Copy the whole listing verbatim.

= = = =

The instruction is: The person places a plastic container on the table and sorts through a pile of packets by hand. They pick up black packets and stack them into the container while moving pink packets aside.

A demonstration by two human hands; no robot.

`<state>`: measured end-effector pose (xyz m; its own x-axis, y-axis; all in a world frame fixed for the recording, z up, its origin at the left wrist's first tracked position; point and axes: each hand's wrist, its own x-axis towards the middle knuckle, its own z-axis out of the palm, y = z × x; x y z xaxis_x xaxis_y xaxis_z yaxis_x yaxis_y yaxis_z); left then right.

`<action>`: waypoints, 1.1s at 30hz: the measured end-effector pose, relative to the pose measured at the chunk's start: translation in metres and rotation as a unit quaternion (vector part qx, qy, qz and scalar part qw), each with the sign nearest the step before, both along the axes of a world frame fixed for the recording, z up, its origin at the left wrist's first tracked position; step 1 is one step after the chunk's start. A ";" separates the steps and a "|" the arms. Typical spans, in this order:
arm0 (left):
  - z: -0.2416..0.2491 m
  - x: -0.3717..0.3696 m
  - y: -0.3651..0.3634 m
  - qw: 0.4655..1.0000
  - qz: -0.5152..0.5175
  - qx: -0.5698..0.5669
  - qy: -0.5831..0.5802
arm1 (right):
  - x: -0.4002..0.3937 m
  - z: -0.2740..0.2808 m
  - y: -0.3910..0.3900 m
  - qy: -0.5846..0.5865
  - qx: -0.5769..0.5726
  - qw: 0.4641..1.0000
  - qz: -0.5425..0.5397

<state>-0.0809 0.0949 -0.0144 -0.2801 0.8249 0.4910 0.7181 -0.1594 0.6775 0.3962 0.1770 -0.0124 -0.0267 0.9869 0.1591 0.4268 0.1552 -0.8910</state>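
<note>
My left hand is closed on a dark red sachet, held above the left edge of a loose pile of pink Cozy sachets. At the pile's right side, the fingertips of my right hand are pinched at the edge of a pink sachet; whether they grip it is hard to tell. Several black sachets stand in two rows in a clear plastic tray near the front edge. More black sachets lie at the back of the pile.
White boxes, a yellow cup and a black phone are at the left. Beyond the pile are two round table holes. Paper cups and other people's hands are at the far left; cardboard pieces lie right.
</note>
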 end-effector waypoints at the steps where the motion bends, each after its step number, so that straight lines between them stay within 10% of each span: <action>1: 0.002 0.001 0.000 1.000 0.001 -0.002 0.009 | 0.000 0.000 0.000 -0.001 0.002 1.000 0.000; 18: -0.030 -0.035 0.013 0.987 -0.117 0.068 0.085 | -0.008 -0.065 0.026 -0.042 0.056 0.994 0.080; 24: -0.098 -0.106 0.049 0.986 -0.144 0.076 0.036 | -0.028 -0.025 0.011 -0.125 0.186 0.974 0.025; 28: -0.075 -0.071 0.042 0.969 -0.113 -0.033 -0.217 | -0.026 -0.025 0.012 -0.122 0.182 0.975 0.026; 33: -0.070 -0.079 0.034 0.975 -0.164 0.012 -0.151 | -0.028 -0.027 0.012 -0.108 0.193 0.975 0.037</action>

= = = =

▸ Response for this exercise:
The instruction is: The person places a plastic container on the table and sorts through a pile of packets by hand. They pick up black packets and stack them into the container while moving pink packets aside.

A demonstration by two human hands; no robot.

`<state>`: measured end-effector pose (xyz m; its own x-axis, y-axis; all in a world frame fixed for the recording, z up, its origin at the left wrist's first tracked position; point and axes: each hand's wrist, its own x-axis towards the middle knuckle, its own z-axis out of the palm, y = z × x; x y z xaxis_x xaxis_y xaxis_z yaxis_x yaxis_y yaxis_z); left then right.

`<action>`: waypoints, 1.1s at 30hz: the measured end-effector pose, relative to the pose measured at the chunk's start: translation in metres and rotation as a unit quaternion (vector part qx, qy, qz and scalar part qw), each with the sign nearest the step before, both along the axes of a world frame fixed for the recording, z up, its origin at the left wrist's first tracked position; step 1 is one step after the chunk's start. A ";" separates the steps and a "|" the arms. Typical spans, in this order:
arm0 (left):
  - z: -0.2416..0.2491 m
  - x: -0.3717..0.3696 m
  - y: -0.3651..0.3634 m
  - qw: 0.4655..1.0000
  - qz: -0.5152..0.5175
  - qx: -0.5698..0.5669
  - qy: -0.5831..0.5802
arm1 (right):
  - x: -0.4002..0.3937 m
  - z: -0.2740..0.2808 m
  - y: -0.3910..0.3900 m
  - qy: -0.5846..0.5865
  - qx: -0.5769..0.5726
  - qw: 0.4641..1.0000
  - qz: -0.5425..0.5397

<state>-0.0809 0.0949 -0.0144 -0.2801 0.8249 0.4910 0.7181 -0.1594 0.6775 0.3962 0.1770 -0.0124 -0.0267 0.9869 0.1591 0.4268 0.1552 -0.8910</state>
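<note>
My left hand is closed on a dark red sachet, held above the left edge of a loose pile of pink Cozy sachets. At the pile's right side, the fingertips of my right hand are pinched at the edge of a pink sachet; whether they grip it is hard to tell. Several black sachets stand in two rows in a clear plastic tray near the front edge. More black sachets lie at the back of the pile.
White boxes, a yellow cup and a black phone are at the left. Beyond the pile are two round table holes. Paper cups and other people's hands are at the far left; cardboard pieces lie right.
</note>
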 end-effector waypoints at the steps where the motion bends, each after its step number, so that straight lines between them stay within 10% of each span: <action>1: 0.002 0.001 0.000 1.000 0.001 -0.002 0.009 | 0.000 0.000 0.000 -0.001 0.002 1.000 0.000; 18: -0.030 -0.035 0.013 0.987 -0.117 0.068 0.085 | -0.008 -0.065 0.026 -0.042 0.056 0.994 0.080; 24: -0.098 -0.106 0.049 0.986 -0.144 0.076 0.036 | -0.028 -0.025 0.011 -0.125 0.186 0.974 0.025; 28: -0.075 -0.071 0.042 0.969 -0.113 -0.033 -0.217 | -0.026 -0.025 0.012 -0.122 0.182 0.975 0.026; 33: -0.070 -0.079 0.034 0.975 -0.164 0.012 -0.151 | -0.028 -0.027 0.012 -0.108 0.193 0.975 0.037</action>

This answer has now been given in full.